(WHAT YOU SHOULD DO): What lines of the data hold the string "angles"? Pull each one out.

(DATA SEGMENT):
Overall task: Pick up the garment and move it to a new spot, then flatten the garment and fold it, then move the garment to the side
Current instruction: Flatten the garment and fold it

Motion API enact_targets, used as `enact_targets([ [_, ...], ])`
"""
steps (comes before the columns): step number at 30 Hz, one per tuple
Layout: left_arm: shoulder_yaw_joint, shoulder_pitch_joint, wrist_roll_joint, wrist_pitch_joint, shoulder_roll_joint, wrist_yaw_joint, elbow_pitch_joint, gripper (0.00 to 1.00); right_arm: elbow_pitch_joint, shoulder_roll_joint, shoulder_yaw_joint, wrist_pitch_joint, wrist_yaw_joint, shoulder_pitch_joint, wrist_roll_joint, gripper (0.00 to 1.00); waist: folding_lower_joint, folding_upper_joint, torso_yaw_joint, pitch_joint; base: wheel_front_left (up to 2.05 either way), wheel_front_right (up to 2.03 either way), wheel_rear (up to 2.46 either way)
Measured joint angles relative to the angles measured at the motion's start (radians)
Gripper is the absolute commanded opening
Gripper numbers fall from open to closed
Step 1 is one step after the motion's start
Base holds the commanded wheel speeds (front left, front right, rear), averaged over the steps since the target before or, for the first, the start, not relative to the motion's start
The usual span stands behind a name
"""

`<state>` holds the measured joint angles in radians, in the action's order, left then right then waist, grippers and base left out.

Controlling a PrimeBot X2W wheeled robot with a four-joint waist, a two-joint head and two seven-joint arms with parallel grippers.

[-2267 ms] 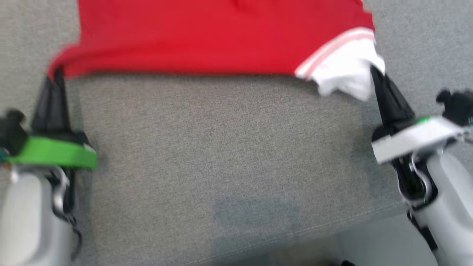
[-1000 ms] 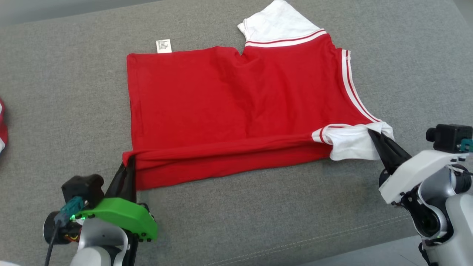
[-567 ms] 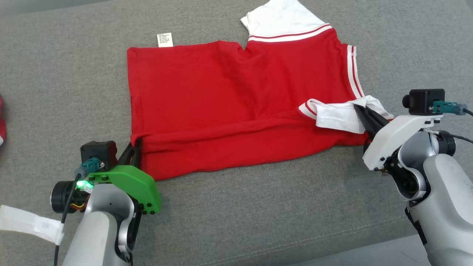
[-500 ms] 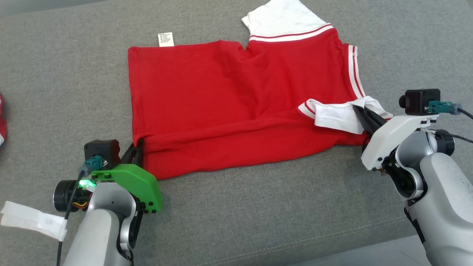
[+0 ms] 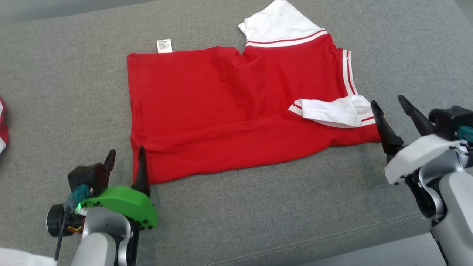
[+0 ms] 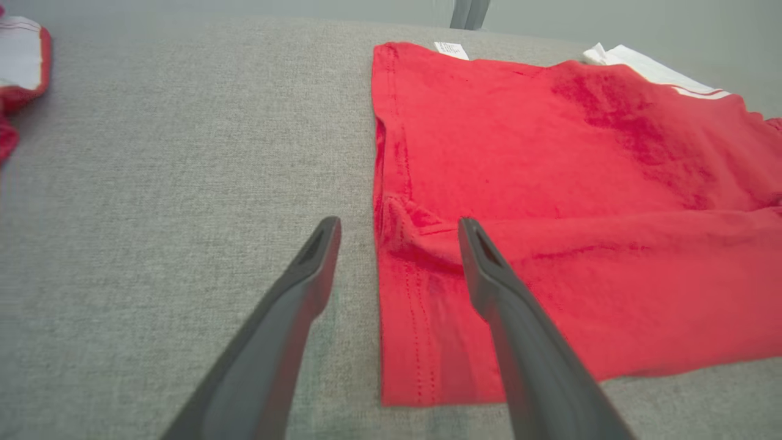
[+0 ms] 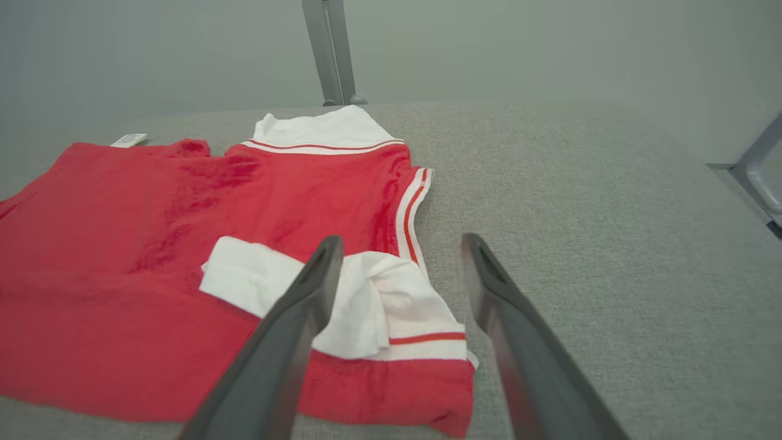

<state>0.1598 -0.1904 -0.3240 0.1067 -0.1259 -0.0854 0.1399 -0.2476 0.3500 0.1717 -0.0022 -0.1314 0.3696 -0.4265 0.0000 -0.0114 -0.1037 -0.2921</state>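
Observation:
The garment [image 5: 229, 111] is a red T-shirt with white sleeves, lying flat on the grey cushion with its near long edge folded over. Its near white sleeve [image 5: 332, 111] lies folded onto the red body. My left gripper [image 5: 125, 155] stands open at the garment's near left corner [image 6: 421, 293], holding nothing. At the near right corner, just off the cloth, my right gripper [image 5: 388, 101] is open too. In the right wrist view the sleeve [image 7: 366, 305] lies beneath the right gripper's [image 7: 400, 244] left finger.
The grey cushion [image 5: 258, 221] has its front edge at the bottom right. Another red and white cloth [image 5: 2, 125] lies at the far left edge, also seen as cloth [image 6: 18, 67] in the left wrist view. Metal legs [image 7: 330, 52] stand behind the cushion.
Both grippers have opened and let go of the garment, drawing back slightly. The near edge and white sleeve now lie folded on the red body.

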Motion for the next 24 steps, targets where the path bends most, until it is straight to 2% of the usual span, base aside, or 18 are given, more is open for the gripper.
enact_targets([
  [5, -0.006, 0.113, 0.004, -0.073, -0.003, -0.019, -0.094, 1.0, 0.102, 0.002, -0.085, -0.007, 0.0, -0.146, 0.041, 1.0, 0.0, 0.0, -0.004, 0.03, 0.0, 0.0, 0.0],
  [9, -0.004, 0.172, 0.003, -0.079, -0.012, -0.024, -0.075, 1.0, 0.137, -0.036, -0.117, 0.048, 0.0, -0.211, 0.062, 1.0, 0.0, 0.0, -0.012, 0.034, 0.0, 0.0, 0.0],
  [12, -0.001, 0.161, -0.022, -0.057, -0.012, -0.001, -0.041, 1.0, 0.094, -0.052, -0.12, 0.08, 0.0, -0.196, 0.07, 1.0, 0.0, 0.0, -0.013, 0.019, 0.0, 0.0, 0.0],
  [18, -0.008, 0.098, -0.044, -0.04, -0.024, 0.016, 0.039, 1.0, -0.018, -0.08, -0.101, 0.104, 0.0, -0.103, 0.084, 1.0, 0.0, 0.0, -0.011, -0.011, 0.0, 0.0, 0.0],
  [24, 0.0, 0.029, -0.084, -0.018, -0.022, 0.067, 0.116, 1.0, -0.147, -0.088, -0.082, 0.11, 0.0, -0.033, 0.087, 1.0, 0.0, 0.0, 0.006, -0.033, 0.0, 0.0, 0.0],
])
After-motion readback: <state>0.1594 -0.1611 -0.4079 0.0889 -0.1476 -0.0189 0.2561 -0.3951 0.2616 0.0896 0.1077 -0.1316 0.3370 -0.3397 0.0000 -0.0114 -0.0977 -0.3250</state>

(RESPONSE BELOW):
Measured joint angles relative to the angles measured at the motion's start (radians)
`<state>` holds the measured joint angles in radians, in the action's order, left then right then waist, grippers and base left out.

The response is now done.